Give back the full listing exactly as it appears below.

=-=-=-=-=

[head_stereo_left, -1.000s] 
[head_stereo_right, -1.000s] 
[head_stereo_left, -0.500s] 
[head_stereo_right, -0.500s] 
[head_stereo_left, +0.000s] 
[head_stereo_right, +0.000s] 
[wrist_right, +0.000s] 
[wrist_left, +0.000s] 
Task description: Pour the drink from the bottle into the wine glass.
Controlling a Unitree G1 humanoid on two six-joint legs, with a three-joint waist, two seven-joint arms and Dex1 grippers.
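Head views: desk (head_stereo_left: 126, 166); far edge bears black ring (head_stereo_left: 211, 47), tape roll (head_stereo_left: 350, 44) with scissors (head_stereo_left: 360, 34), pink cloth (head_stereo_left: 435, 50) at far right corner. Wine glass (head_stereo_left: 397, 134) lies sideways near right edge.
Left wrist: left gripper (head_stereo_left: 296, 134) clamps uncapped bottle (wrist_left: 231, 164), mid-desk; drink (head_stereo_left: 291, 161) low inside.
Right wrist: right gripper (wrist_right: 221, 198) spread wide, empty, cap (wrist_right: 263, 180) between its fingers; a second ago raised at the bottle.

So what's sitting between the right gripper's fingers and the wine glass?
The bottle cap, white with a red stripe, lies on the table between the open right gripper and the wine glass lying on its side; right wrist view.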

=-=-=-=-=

» **RESPONSE BELOW**
[head_stereo_left, -1.000s] 
[head_stereo_right, -1.000s] 
[head_stereo_left, -0.500s] 
[head_stereo_right, -0.500s] 
[head_stereo_left, +0.000s] 
[head_stereo_right, +0.000s] 
[wrist_right, +0.000s] 
[wrist_left, +0.000s] 
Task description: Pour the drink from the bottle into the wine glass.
Controlling a Unitree G1 humanoid on two six-joint legs, with a three-joint waist, two seven-joint arms and Dex1 grippers.
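Head views: desk (head_stereo_left: 126, 166); far edge bears black ring (head_stereo_left: 211, 47), tape roll (head_stereo_left: 350, 44) with scissors (head_stereo_left: 360, 34), pink cloth (head_stereo_left: 435, 50) at far right corner. Wine glass (head_stereo_left: 397, 134) lies sideways near right edge.
Left wrist: left gripper (head_stereo_left: 296, 134) clamps uncapped bottle (wrist_left: 231, 164), mid-desk; drink (head_stereo_left: 291, 161) low inside.
Right wrist: right gripper (wrist_right: 221, 198) spread wide, empty, cap (wrist_right: 263, 180) between its fingers; a second ago raised at the bottle.

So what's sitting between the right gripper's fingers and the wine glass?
The bottle cap, white with a red stripe, lies on the table between the open right gripper and the wine glass lying on its side; right wrist view.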

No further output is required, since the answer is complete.